What you have to do: Print every line of the data word for word.
-- Information provided follows --
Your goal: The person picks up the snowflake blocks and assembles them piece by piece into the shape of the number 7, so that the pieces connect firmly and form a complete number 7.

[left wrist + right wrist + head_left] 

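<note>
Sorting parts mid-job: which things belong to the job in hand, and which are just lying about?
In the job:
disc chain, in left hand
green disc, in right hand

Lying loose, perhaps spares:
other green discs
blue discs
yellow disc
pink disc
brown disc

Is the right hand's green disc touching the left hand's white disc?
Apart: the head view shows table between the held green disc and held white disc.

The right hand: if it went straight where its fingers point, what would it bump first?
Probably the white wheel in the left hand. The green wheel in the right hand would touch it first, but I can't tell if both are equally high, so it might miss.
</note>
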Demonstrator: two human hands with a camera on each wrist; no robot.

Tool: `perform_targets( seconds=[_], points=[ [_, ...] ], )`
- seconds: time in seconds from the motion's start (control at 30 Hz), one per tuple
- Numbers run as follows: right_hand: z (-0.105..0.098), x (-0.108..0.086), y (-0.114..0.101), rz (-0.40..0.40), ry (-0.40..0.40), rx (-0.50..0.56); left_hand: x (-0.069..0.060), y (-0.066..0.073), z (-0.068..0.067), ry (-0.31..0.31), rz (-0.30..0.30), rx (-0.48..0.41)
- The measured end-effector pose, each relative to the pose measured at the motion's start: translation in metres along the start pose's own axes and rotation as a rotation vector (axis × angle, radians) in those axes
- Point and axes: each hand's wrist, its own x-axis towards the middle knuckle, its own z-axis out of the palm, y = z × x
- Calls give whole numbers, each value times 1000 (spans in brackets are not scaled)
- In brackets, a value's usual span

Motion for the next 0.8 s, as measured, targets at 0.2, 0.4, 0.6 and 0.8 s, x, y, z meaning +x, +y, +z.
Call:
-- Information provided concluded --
Result of this exercise:
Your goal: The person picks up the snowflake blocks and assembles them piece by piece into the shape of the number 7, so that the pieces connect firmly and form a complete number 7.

[left wrist + right wrist + head_left] 

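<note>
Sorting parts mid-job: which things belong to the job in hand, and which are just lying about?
In the job:
disc chain, in left hand
green disc, in right hand

Lying loose, perhaps spares:
other green discs
blue discs
yellow disc
pink disc
brown disc

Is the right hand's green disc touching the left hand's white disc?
Apart: the head view shows table between the held green disc and held white disc.

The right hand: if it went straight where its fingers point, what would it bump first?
Probably the white wheel in the left hand. The green wheel in the right hand would touch it first, but I can't tell if both are equally high, so it might miss.
</note>
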Demonstrator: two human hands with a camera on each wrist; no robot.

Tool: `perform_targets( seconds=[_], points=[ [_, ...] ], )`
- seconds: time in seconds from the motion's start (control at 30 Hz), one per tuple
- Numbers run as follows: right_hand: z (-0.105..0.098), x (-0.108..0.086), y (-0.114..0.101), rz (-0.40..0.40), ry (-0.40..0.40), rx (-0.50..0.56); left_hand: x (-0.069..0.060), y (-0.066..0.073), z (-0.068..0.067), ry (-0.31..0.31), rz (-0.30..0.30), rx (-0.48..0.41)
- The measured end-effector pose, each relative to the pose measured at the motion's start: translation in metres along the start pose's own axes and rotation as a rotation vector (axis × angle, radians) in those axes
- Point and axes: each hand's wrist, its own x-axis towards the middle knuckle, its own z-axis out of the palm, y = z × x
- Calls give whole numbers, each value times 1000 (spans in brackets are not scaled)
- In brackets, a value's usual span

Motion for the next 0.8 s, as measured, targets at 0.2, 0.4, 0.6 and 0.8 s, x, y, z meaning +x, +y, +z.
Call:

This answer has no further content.